People v. McCabe

546 P.2d 1289 (1975)

The PEOPLE of the State of Colorado, Plaintiff-Appellee,
v.
Karen Elaine McCABE, Defendant-Appellant.

No. 75-080.

Colorado Court of Appeals, Div. II.

December 4, 1975. Rehearing Denied January 8, 1976.

*1290 Edward G. Donovan, Sol. Gen., Dan B. Fahrney, Michael B. Tully, Deputy Attys. Gen., Denver, for plaintiff-appellee.

Thomas H. May, Denver, for defendant-appellant.

Selected for Official Publication.

SMITH, Judge.

Defendant, who was convicted by a jury of theft, now seeks to overturn that conviction on the theory that she was precluded from presenting the testimony of alibi witnesses who would have conclusively established that she did not commit the crime charged. The appeal comes to us by virtue of the trial court's denial of defendant's motion for post-conviction relief under Crim.P. 35(b).

Two questions are presented: (1) Must the state pay the costs necessary to obtain material testimony from out-of-state witnesses; and (2) did the trial court abuse its discretion in denying defendant's request, made on the day of trial, for a continuance to secure the testimony of material witnesses. We hold that both questions must be answered affirmatively and that, since the trial court should have continued the trial in order that an attempt could be made to obtain testimony of certain witnesses, defendant's conviction must be set aside and the cause remanded for a new trial.

On the Friday before trial, which was scheduled to begin on a Tuesday, defense counsel learned that key alibi witnesses who had been scheduled to testify for the defense had unexpectedly proved unable, for financial reasons, to travel from their homes in California to Colorado for the trial. The People have not asserted that the defendant failed to provide to the district attorney notice of the alibi defense as required by § 16-7-102, C.R.S.1973, and Crim.P. 12.1. Defense counsel, upon learning that the witnesses would be unable to come, promptly notified the district attorney and, on the morning of trial, moved that the court grant a continuance. He argued that, in view of this unexpected financial inability of the witnesses and defendant's own indigence, "arrangements" should be made to bring the witnesses to Colorado so that they could testify that the defendant had been in California when the offense in question was committed. The trial court denied the motion and the request for its assistance in obtaining the presence of the witnesses. The judge held that the motion constituted an imposition on the court because the defendant had been granted a previous continuance, the arrangements for the trial had been concluded, and defense counsel had known for at least four days that he intended to make the request but had not done so until the day of trial.

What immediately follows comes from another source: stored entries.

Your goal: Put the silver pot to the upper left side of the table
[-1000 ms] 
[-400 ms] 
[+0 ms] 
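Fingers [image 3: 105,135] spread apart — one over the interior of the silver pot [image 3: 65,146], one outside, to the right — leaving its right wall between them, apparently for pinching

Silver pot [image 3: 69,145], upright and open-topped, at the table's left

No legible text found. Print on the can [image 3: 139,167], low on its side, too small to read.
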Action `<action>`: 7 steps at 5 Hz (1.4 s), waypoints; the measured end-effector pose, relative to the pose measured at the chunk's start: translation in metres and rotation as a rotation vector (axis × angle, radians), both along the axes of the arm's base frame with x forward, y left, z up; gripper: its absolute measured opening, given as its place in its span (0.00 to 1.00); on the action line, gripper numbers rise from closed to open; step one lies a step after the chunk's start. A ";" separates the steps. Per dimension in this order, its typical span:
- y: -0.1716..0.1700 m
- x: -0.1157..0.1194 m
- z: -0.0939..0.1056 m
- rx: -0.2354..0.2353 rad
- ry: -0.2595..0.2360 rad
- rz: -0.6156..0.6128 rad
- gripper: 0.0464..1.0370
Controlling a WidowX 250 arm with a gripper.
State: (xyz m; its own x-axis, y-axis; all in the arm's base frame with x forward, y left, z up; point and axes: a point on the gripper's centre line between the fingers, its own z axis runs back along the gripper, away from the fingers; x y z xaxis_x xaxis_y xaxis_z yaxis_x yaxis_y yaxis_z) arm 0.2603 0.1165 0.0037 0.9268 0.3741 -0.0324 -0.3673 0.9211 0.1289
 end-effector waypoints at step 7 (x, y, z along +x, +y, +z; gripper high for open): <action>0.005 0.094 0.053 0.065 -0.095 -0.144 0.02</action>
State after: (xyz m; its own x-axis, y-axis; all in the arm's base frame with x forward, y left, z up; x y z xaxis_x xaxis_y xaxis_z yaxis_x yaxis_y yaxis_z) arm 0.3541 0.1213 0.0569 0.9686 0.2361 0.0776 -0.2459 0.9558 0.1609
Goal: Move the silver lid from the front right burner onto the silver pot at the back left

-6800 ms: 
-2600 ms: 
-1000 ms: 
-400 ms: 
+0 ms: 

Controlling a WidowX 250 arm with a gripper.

While the decision to grant or deny a motion for a continuance is one resting within the sound discretion of the trial court, and while its ruling will not be disturbed without a showing that such discretion has been abused, People v. Buckner, 180 Colo. 65, 504 P.2d 669; Moore v. People, 164 Colo. 222, 434 P.2d 132, an appellate court, in reviewing such a decision, must consider the totality of the circumstances surrounding the request as reflected by the record. Miller v. People, 178 Colo. 397, 497 P.2d 992. See also Gonzales v. Harris, Colo., 542 P.2d 842, (Colo.Sup. Ct.1975). Here, such a consideration leads us to conclude that the trial court did, in fact, abuse its discretion.

In Colorado, an accused person has the right to invoke the power of the court to compel the attendance of witnesses on his behalf. Colo.Const. Art. II, Sec. 16. It has been held that upon request, the court *1291 has a duty to obtain, if possible, the presence of witnesses for the defendant. Osborn v. People, 83 Colo. 4, 262 P.2d 892. Although this right has been held to extend only to witnesses residing within the state, Baker v. People, 72 Colo. 68, 209 P. 791, the rationale supporting that limitation on the duty of the court has been the absence of any means by which the state could compel the presence of out-of-state witnesses. However, after the decision in Baker, supra, the Colorado Legislature enacted the Uniform Act to Secure the Attendance of Witnesses from Without a State in Criminal Proceedings, § 16-9-201 et seq., C.R.S.1973. That statute provides a method whereby, among states that have adopted the act, a court of one state may certify the need for the appearance and testimony of a material witness residing in another state and thereby invoke the authority of the court in the resident state to compel the witness's attendance in the certifying court. Hence, at least under the circumstances specified in the statute, a Colorado court may now compel the attendance of out-of-state witnesses. We take judicial notice that California has enacted this Uniform Act. Cal.Penal Code § 1334 et seq.

Crim.P. 17(b) provides that, in the case of an indigent defendant, the costs and fees of securing the attendance of witnesses on his behalf are to be paid in the same manner in which similar costs and fees are paid in the case of a witness who testifies on behalf of the state. Section 13-33-102(5), C.R.S.1973, authorizes the payment of witness fees as provided in § 16-18-101, C.R.S.1973. Although the former statute refers to the daily fees of a witness rather than mileage fees per se, we see no reason for treating one fee differently from the other. Finally, § 16-18-101, C.R.S.1973, provides:

"The costs in criminal cases shall be paid by the state ... when the defendant is acquitted or when the defendant is convicted and the court determines he is unable to pay them."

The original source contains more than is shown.